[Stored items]
====

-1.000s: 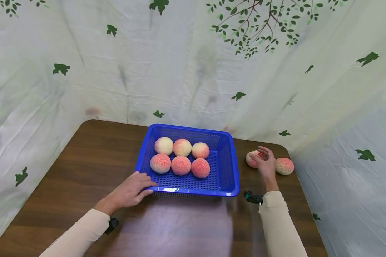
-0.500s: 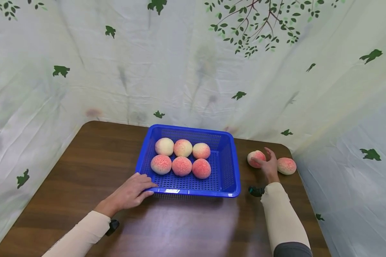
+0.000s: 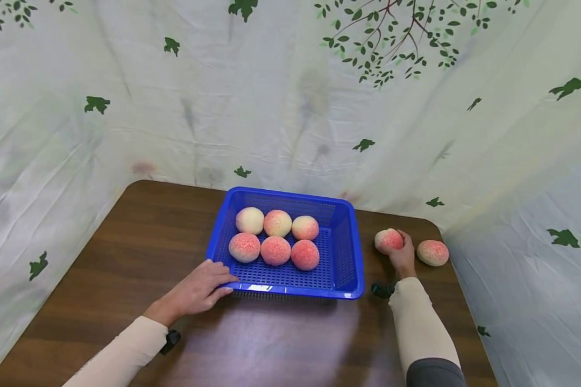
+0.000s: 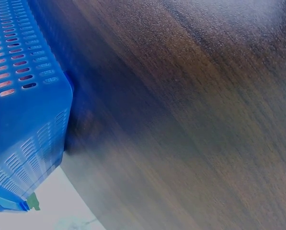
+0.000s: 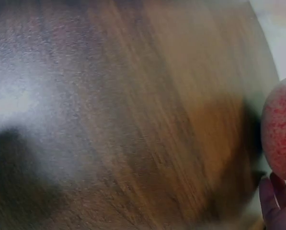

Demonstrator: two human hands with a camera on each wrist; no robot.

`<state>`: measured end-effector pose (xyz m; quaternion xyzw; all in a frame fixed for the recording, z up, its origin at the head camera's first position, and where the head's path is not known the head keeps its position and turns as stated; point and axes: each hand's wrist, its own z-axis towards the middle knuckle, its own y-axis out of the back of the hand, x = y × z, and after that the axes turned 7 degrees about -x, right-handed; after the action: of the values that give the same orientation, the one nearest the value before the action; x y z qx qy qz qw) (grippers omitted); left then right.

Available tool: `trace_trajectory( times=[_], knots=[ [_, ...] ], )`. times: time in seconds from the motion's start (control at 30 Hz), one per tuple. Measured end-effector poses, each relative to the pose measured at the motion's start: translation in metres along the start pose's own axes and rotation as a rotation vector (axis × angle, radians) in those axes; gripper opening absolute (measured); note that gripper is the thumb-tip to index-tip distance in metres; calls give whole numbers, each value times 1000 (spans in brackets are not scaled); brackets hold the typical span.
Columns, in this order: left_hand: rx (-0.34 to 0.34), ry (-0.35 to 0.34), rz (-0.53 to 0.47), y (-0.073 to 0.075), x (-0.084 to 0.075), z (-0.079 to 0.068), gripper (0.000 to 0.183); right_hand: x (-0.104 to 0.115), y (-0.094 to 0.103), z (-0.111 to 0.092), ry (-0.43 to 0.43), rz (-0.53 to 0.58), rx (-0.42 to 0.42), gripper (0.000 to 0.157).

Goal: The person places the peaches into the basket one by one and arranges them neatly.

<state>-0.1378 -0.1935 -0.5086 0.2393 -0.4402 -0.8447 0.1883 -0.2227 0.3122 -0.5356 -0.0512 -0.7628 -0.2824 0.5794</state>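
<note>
A blue plastic basket (image 3: 357, 269) stands on the table, with several red-and-cream peaches in two rows inside, among them a redder peach (image 3: 305, 255) in the near row. My left hand (image 3: 198, 287) grips the basket's near left corner, fingers over the rim and thumb on the outer side. Right of the basket, my right hand (image 3: 403, 258) holds another peach (image 3: 388, 240) by its right side. In the right wrist view this peach (image 5: 280, 129) sits at the right edge, with fingertips (image 5: 267, 194) against it. A loose peach (image 3: 433, 253) lies just right of that hand.
The brown wooden table (image 3: 126, 258) has a rounded far edge close to a pale curtain (image 3: 271, 107) printed with green leaves. The curtain also hangs along both sides. Each wrist wears a black camera, such as the left wrist camera (image 3: 171, 341).
My right hand has closed its fingers onto the peach right of the basket. The left hand has stayed on the basket corner, and the peaches inside have not moved.
</note>
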Motion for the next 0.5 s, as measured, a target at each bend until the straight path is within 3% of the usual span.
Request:
trace_trajectory(
  times=[0.5],
  knots=[
    [-26, -38, 17, 0, 1, 0, 15, -2, 4, -7, -43, 7, -27, 79]
  ],
)
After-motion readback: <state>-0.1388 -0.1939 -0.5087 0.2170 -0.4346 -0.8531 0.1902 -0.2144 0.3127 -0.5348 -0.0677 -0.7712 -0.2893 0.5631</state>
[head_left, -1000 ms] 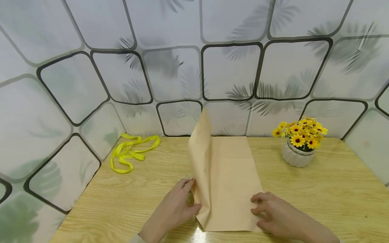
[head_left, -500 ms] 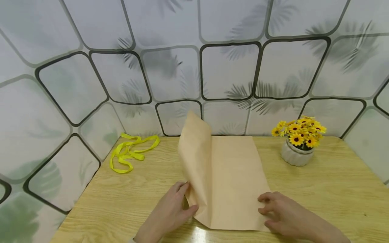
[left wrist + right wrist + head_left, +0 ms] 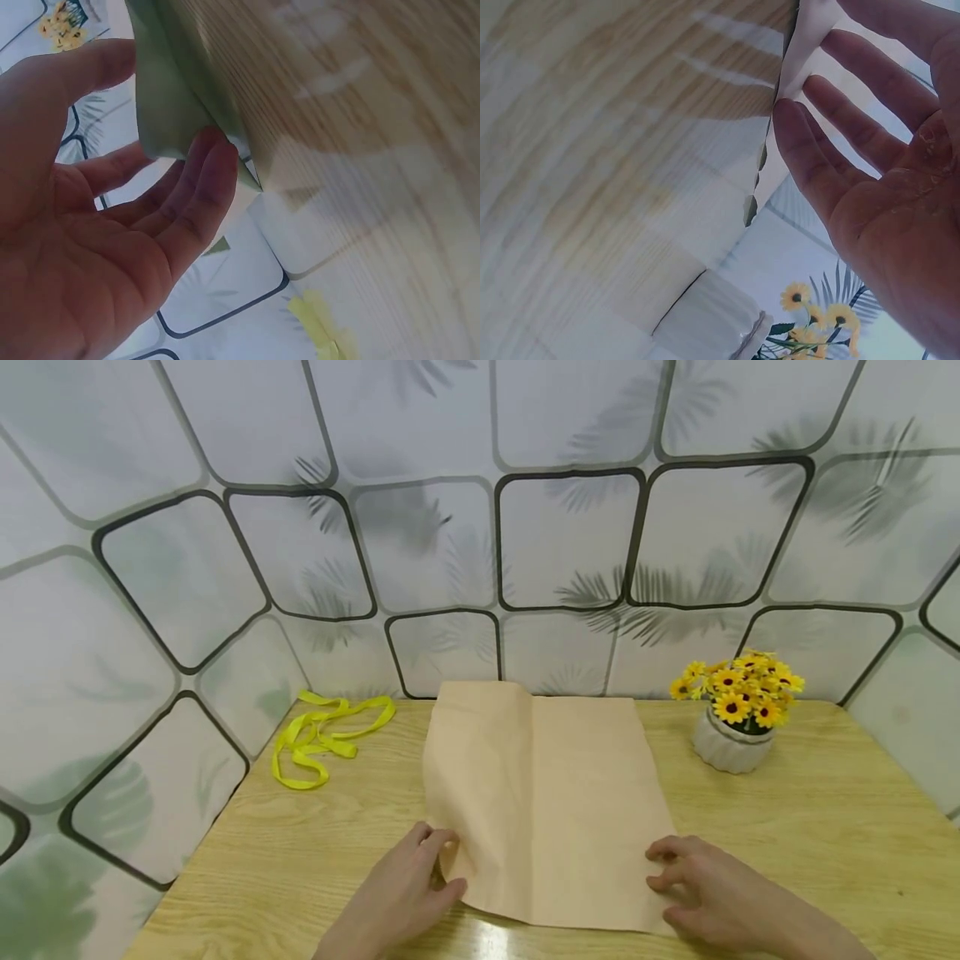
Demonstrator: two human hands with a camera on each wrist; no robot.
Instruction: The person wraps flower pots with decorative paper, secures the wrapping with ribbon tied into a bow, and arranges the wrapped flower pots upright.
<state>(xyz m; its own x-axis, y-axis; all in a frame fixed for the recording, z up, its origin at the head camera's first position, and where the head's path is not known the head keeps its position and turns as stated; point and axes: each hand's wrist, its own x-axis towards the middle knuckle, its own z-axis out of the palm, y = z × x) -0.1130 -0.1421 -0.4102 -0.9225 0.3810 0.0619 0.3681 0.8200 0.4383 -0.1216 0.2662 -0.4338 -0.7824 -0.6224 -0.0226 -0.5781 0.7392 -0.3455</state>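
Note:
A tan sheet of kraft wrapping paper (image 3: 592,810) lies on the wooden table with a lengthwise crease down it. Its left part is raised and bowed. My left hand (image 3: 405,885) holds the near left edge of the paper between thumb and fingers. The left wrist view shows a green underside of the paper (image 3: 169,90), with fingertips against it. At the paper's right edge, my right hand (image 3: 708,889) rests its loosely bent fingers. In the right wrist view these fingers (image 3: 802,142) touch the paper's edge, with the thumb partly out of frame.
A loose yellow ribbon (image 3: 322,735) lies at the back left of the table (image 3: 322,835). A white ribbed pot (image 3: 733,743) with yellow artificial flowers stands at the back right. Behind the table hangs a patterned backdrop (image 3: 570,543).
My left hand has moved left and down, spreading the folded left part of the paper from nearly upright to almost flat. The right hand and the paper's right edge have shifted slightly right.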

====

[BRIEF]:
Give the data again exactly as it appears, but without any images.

[RESPONSE TO THIS TASK]:
-1.000s: 
-0.500s: 
+0.000s: 
+0.000s: 
+0.000s: 

Demonstrator: two human hands with a camera on each wrist; no robot.

`<state>`: measured end-effector pose (xyz m; quaternion xyzw; all in a frame fixed for the recording, z up, its origin at the head camera's first position, and where the head's path is not known the head keeps its position and turns as stated; point and axes: each hand's wrist, its own z-axis towards the middle knuckle, its own y-axis out of the back of the hand, x = y × z, and after that the axes turned 7 degrees about -x, right-handed; after the action: of the values that give the same orientation, the one nearest the value before the action; x y z qx qy qz qw) (grippers omitted); left then right.

Available tool: `trace_trajectory( times=[_], knots=[ [_, ...] ], )`. times: time in seconds from the motion's start (control at 30 Hz), one per tuple. Measured end-effector poses, each relative to the pose measured at the motion's start: translation in metres along the start pose's own axes and rotation as a rotation vector (axis × angle, radians) in those axes; gripper opening absolute (measured); note that gripper is the thumb-tip to index-tip distance in metres; calls give whole numbers, each value times 1000 (spans in brackets are not scaled); brackets hold the typical span.
Columns, in this order: left_hand: rx (-0.34 to 0.34), ry (-0.35 to 0.34), rz (-0.53 to 0.47), y (-0.073 to 0.075), x (-0.084 to 0.075), z (-0.079 to 0.068), gripper (0.000 to 0.183); right_hand: x (-0.104 to 0.115), y (-0.094 to 0.103), z (-0.111 to 0.092), ry (-0.43 to 0.43), rz (-0.53 to 0.58), rx (-0.42 to 0.42), gripper (0.000 to 0.157).

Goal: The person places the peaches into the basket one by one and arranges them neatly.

<state>-0.1378 -0.1935 -0.5086 0.2393 -0.4402 -0.8447 0.1883 -0.2227 0.3122 -0.5356 -0.0512 -0.7628 -0.2824 0.5794</state>
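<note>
A blue plastic basket (image 3: 357, 269) stands on the table, with several red-and-cream peaches in two rows inside, among them a redder peach (image 3: 305, 255) in the near row. My left hand (image 3: 198, 287) grips the basket's near left corner, fingers over the rim and thumb on the outer side. Right of the basket, my right hand (image 3: 403, 258) holds another peach (image 3: 388, 240) by its right side. In the right wrist view this peach (image 5: 280, 129) sits at the right edge, with fingertips (image 5: 267, 194) against it. A loose peach (image 3: 433, 253) lies just right of that hand.
The brown wooden table (image 3: 126, 258) has a rounded far edge close to a pale curtain (image 3: 271, 107) printed with green leaves. The curtain also hangs along both sides. Each wrist wears a black camera, such as the left wrist camera (image 3: 171, 341).
My right hand has closed its fingers onto the peach right of the basket. The left hand has stayed on the basket corner, and the peaches inside have not moved.
</note>
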Motion for the next 0.5 s, as measured, a target at each bend until the straight path is within 3% of the usual span.
Request:
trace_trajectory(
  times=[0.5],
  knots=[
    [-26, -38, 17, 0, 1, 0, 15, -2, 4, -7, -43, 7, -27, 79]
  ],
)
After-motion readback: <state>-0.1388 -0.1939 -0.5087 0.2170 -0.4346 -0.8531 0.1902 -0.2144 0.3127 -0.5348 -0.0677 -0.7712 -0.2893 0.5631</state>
[head_left, -1000 ms] 
[head_left, -500 ms] 
[left wrist + right wrist + head_left, +0 ms] 
Demonstrator: two human hands with a camera on each wrist; no robot.
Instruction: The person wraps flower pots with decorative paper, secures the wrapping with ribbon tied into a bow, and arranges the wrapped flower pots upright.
<state>(xyz m; its own x-axis, y-axis; all in a frame fixed for the recording, z up, its origin at the head camera's first position, and where the head's path is not known the head keeps its position and turns as stated; point and axes: each hand's wrist, its own x-axis towards the middle knuckle, its own z-axis out of the palm, y = z × x) -0.1130 -0.1421 -0.4102 -0.9225 0.3810 0.0619 0.3681 0.8200 0.4383 -0.1216 0.2662 -0.4338 -0.7824 -0.6224 -0.0226 -0.5781 0.7392 -0.3455</state>
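Note:
A tan sheet of kraft wrapping paper (image 3: 592,810) lies on the wooden table with a lengthwise crease down it. Its left part is raised and bowed. My left hand (image 3: 405,885) holds the near left edge of the paper between thumb and fingers. The left wrist view shows a green underside of the paper (image 3: 169,90), with fingertips against it. At the paper's right edge, my right hand (image 3: 708,889) rests its loosely bent fingers. In the right wrist view these fingers (image 3: 802,142) touch the paper's edge, with the thumb partly out of frame.
A loose yellow ribbon (image 3: 322,735) lies at the back left of the table (image 3: 322,835). A white ribbed pot (image 3: 733,743) with yellow artificial flowers stands at the back right. Behind the table hangs a patterned backdrop (image 3: 570,543).
My left hand has moved left and down, spreading the folded left part of the paper from nearly upright to almost flat. The right hand and the paper's right edge have shifted slightly right.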

Above is the complete output.